Kennedy has a small base of support that could play a role in the election
The people who’ve supported Kennedy have been drawn to him for the same reasons that critics oppose him.
By and large his backers, who span the ideological spectrum, see him as speaking honestly about issues like vaccines in ways that they don’t see politicians in the two parties doing so. Similarly, they view him as someone who’s willing to call out the political establishment, and cite his past record of taking on big businesses as an environmental lawyer.
“He’s not in that party structure. Those political parties are authoritarian and they don’t allow dissent. Anyone who speaks out against the Democratic orthodox is pushed out,” Kevin Nally, a Kennedy supporter and former Democratic voter, told Reuters.
It’s also likely that some of his early support was due to the fact that he offered an alternative to Biden and Trump, both of whom came with their own baggage for many voters. Kennedy’s support appears to have declined as Harris has entered the race, though it could still play a role in the election if he’s able to get on key swing state ballots — something his campaign is still working to do in places like Pennsylvania.

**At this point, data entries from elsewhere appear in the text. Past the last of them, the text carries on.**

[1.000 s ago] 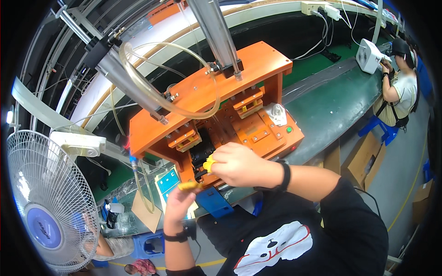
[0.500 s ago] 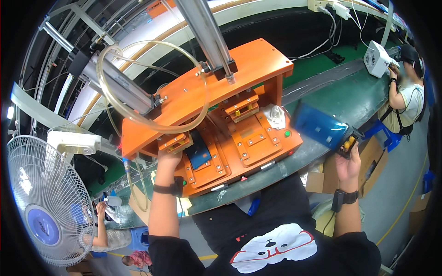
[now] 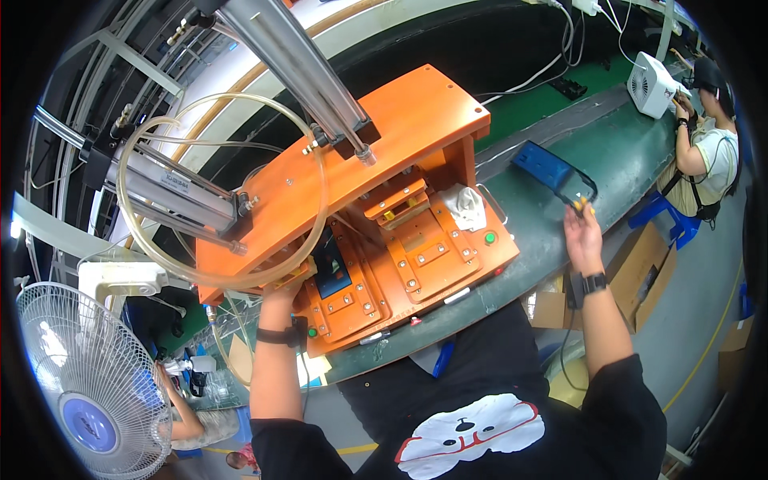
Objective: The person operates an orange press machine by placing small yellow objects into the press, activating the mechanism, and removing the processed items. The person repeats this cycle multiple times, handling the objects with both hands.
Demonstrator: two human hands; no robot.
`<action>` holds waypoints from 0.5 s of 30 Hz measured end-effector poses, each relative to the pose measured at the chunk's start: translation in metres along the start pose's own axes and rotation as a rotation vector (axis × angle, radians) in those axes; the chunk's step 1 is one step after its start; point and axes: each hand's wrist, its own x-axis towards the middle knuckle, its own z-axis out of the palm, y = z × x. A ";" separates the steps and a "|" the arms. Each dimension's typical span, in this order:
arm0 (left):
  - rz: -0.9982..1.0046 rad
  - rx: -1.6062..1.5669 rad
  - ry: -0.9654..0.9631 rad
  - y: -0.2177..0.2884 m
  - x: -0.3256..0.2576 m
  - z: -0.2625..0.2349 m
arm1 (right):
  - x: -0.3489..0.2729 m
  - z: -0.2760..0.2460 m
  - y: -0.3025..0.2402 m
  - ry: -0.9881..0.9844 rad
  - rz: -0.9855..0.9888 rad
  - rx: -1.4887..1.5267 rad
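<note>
Along the green worktop [image 3: 628, 148], the middle is dominated by the orange press [image 3: 348, 182]. To the right of the press, a blue panel [image 3: 544, 166], blurred half a second ago, has been carried farther from the body; whether it is resting on the worktop or held just above cannot be told. In the press's left station another blue panel [image 3: 330, 270] is seated, so two pieces are being dealt with at once, it seems: one inside, one out. Under the press's left side the left hand [image 3: 288, 290] is tucked, its grip hidden. Right of the press, the right hand [image 3: 584, 238] is turned palm to view, its yellow-tipped fingers [image 3: 590, 209] curled at a black loop [image 3: 593, 189]; whether that is pinched cannot be told.
</note>
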 end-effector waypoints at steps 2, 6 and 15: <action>-0.003 -0.034 -0.030 0.001 0.005 -0.002 | 0.029 0.026 0.018 -0.043 0.036 -0.035; 0.013 -0.096 -0.082 0.007 0.019 -0.004 | 0.097 0.060 0.056 -0.081 0.099 -0.078; 0.015 -0.285 -0.154 0.018 0.006 -0.019 | 0.129 0.190 0.114 -0.311 0.214 -1.244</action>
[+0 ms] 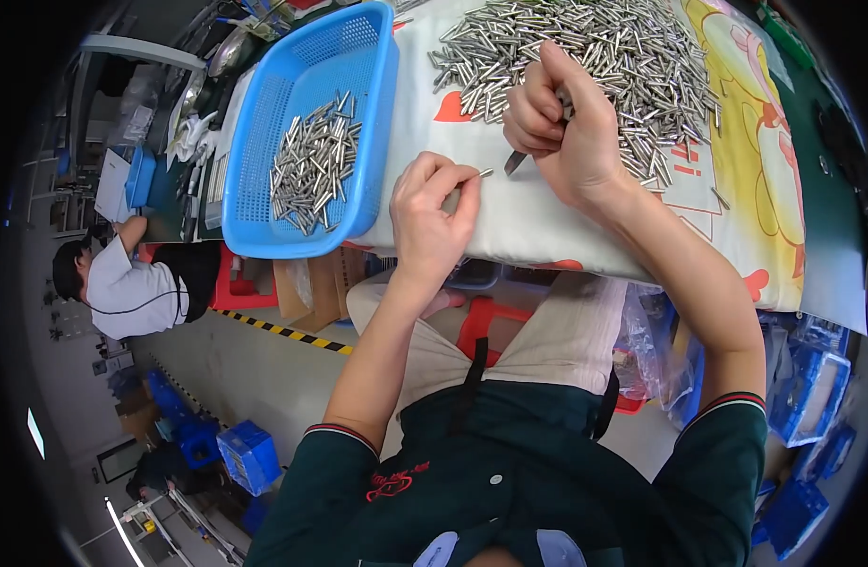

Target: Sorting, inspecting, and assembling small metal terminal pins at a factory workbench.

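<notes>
Left hand (pixel 432 215): forearm raised from the lower edge, back of the hand turned up, fingers bent and directed to the right; grip clamped at the fingertips on a single metal pin (pixel 486 173), by which a short bright end is left exposed. Right hand (pixel 578 132): forearm brought in from the right with the elbow strongly bent, fingers curled inward, thumb pointed away from the body; grip closed on a dark-bladed tool (pixel 515 163), its blade projected from the lower side of the fist, its handle concealed by the fingers. The pinched pin is held just beside the blade, with a gap seen between them, above a printed cloth (pixel 533 227). Pin: small, slender, cylindrical, silver-toned, polished; finer details too small to be told. Pin pile (pixel 571 47): a large heap of similar pieces, laid in all directions at the far side of the cloth, beyond and behind the right hand; a few strays are scattered at its right edge. Basket (pixel 382 142): blue plastic, rectangular, perforated, placed left of the hands; a smaller batch of pins (pixel 313 165) is contained in it, loosely heaped towards its near end.
</notes>
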Demonstrator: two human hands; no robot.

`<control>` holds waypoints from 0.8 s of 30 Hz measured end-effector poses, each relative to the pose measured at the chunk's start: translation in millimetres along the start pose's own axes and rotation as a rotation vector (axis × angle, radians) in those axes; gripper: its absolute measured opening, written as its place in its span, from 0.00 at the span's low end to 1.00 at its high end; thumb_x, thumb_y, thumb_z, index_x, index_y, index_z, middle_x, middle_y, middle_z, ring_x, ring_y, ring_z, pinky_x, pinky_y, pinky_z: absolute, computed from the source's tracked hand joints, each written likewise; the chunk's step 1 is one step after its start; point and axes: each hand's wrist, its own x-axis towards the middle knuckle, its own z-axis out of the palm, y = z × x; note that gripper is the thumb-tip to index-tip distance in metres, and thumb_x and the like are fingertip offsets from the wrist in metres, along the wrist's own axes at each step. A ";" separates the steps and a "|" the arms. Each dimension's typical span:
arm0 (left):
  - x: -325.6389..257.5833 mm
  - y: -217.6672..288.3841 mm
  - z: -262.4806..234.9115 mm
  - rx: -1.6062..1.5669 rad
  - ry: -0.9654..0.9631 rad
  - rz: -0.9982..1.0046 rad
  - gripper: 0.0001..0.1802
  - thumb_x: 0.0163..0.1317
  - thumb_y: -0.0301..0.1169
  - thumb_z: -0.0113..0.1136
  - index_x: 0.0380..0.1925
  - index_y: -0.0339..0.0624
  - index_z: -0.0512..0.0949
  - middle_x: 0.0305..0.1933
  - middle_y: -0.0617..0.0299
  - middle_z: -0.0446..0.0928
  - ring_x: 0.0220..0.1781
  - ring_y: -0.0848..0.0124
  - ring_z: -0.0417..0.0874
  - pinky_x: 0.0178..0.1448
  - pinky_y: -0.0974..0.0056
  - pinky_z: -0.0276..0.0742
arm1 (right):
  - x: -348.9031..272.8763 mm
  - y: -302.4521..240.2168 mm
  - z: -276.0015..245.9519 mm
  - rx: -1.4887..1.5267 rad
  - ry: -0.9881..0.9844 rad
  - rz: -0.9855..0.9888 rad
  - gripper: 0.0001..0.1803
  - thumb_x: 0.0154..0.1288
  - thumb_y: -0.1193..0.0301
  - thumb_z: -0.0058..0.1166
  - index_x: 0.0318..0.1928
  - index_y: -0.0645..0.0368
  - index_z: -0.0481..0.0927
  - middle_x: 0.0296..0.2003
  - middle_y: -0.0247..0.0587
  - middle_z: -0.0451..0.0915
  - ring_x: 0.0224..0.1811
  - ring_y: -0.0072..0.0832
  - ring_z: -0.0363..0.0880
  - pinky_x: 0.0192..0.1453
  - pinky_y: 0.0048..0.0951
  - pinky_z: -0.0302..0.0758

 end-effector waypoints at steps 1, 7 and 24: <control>0.4 0.1 -0.2 0.005 -0.003 -0.003 0.03 0.49 0.20 0.61 0.26 0.36 0.80 0.25 0.62 0.73 0.23 0.74 0.70 0.27 0.71 0.66 | 0.1 2.0 -0.9 0.010 -0.004 -0.002 0.27 0.69 0.53 0.36 0.15 0.50 0.53 0.10 0.25 0.49 0.13 0.18 0.41 0.19 0.24 0.43; 0.7 0.6 -0.2 -0.009 -0.008 -0.025 0.03 0.48 0.20 0.62 0.25 0.37 0.80 0.25 0.60 0.72 0.26 0.68 0.72 0.29 0.66 0.67 | 4.9 9.0 -5.1 0.020 -0.053 0.016 0.27 0.70 0.55 0.34 0.14 0.50 0.52 0.10 0.26 0.48 0.13 0.19 0.41 0.19 0.25 0.43; 1.3 0.6 0.0 -0.024 -0.001 -0.046 0.02 0.47 0.21 0.62 0.23 0.38 0.79 0.25 0.59 0.72 0.27 0.62 0.74 0.32 0.61 0.68 | 4.6 13.8 -2.6 0.038 -0.012 -0.010 0.26 0.71 0.56 0.34 0.14 0.50 0.53 0.10 0.26 0.49 0.12 0.19 0.42 0.19 0.24 0.44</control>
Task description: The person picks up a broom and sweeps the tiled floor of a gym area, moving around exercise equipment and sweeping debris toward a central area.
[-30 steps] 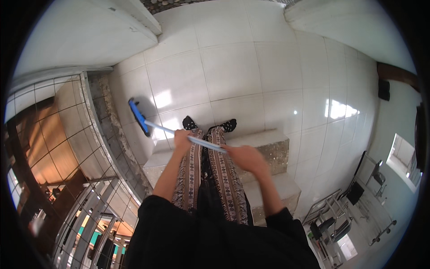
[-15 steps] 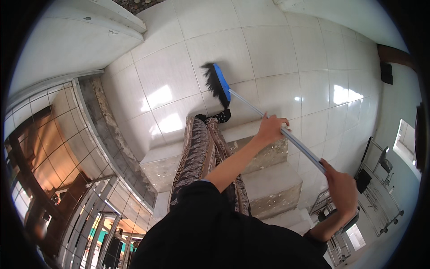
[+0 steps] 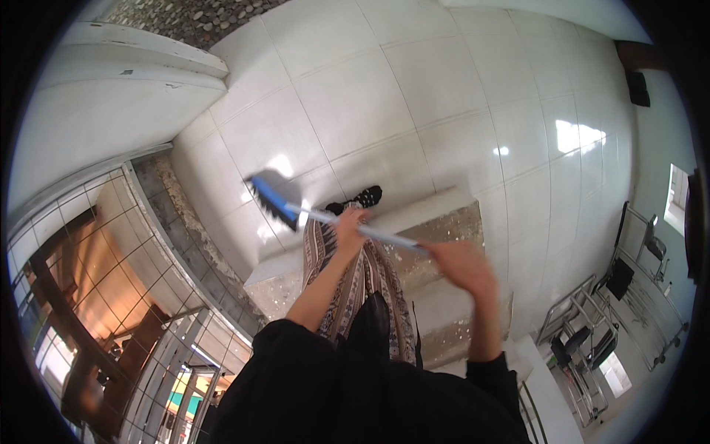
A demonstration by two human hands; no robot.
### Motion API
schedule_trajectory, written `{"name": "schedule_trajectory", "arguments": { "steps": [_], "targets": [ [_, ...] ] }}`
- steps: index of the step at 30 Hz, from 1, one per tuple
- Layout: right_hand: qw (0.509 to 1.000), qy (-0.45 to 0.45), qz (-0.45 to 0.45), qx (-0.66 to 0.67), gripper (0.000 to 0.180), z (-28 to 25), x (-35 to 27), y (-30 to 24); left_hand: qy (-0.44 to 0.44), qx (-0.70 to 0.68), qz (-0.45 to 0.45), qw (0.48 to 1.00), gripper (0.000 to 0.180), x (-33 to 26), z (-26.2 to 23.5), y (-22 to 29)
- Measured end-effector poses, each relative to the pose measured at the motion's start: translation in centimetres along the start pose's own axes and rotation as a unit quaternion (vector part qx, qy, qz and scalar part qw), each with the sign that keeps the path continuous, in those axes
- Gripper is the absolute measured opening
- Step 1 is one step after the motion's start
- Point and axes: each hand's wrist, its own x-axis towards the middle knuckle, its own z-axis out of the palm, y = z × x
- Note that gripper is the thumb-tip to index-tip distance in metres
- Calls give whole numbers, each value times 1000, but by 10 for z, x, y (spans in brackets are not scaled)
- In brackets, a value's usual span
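A broom (image 3: 270, 196) with a blue head, black bristles and a grey handle is in both my hands. Its head is to the left, beside my feet; I cannot tell whether the bristles touch the tiled floor. My left hand (image 3: 350, 229) is closed round the lower handle, just above the head and in front of my patterned trousers. Farther right, my right hand (image 3: 462, 265) grips the upper end of the handle, slightly smeared by motion. My foot in a dotted black sock (image 3: 367, 196) stands on the white tiles, close to the broom.
Worn steps (image 3: 436, 270) lie under and beside my legs. At the left are a wire-grid panel (image 3: 81, 244) and a white wall (image 3: 148, 89). Pebbled ground (image 3: 192, 22) shows at the far left. Metal-framed chairs or walkers (image 3: 584, 333) stand on the right.
The broom head has swung left and nearer, past my feet. Both hands have moved left with the handle, which now lies flatter across me. My view has shifted slightly.
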Motion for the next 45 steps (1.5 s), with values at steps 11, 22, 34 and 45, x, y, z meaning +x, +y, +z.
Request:
{"name": "schedule_trajectory", "arguments": {
  "steps": [11, 22, 34, 45],
  "targets": [
    [925, 68, 307, -211, 29, -119, -145, -9, -242, -101, 217, 940, 22, 83, 92, 234],
    [988, 40, 3, 149, 34, -62, 71, -45, -8, 231, 123, 965, 40, 152, -141, 31],
    [939, 82, 330, 59, 32, -145, -52, -42, -165, -79, 183, 966, 41, 158, 53, 150],
    [933, 76, 219, 277, 33, -191, -3, -51, -83, -58, 245, 964, 55, 226, -122, 160]
  ]
}}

Earlier this year, Kennedy’s campaign said that he had been approved to appear on the Michigan ballot, one of a handful of states that will be a crucial battleground. Previously, former President Donald Trump won Michigan in 2016 by just over 10,700 votes, or roughly 0.3 percentage points. And while Biden beat Trump by just over 3 percentage points in 2020, polls suggest the state may look more like 2016 than 2020 this year.
If Kennedy gets “1 percent in those battleground states that could be decided very narrowly, he could cause one candidate to lose the presidency, or another candidate to win,” University of Virginia political scientist Barbara Perry told Vox.
That dynamic has been evident in the past with third party candidates, including independent businessman Ross Perot in 1992, who was seen as siphoning off support from President George H.W. Bush, and Green Party candidate Jill Stein in 2016, who was seen as cutting into the backing of former Secretary of State Hillary Clinton. (Research suggests that neither Perot nor Stein actually swung their elections, however.)
Polls suggest that Kennedy could actually have an impact on both parties, since his views run the gamut of more conservative ideas like anti-vaccine positions, and more climate-friendly proposals, like calling for companies to cover the costs of pollution. It’s possible, though, that he’s even more harmful to Trump — despite his Democratic roots — because of their shared stances on vaccine mandates and Covid-19 restrictions. And reports suggest that the former president’s campaign does have some concerns about Kennedy.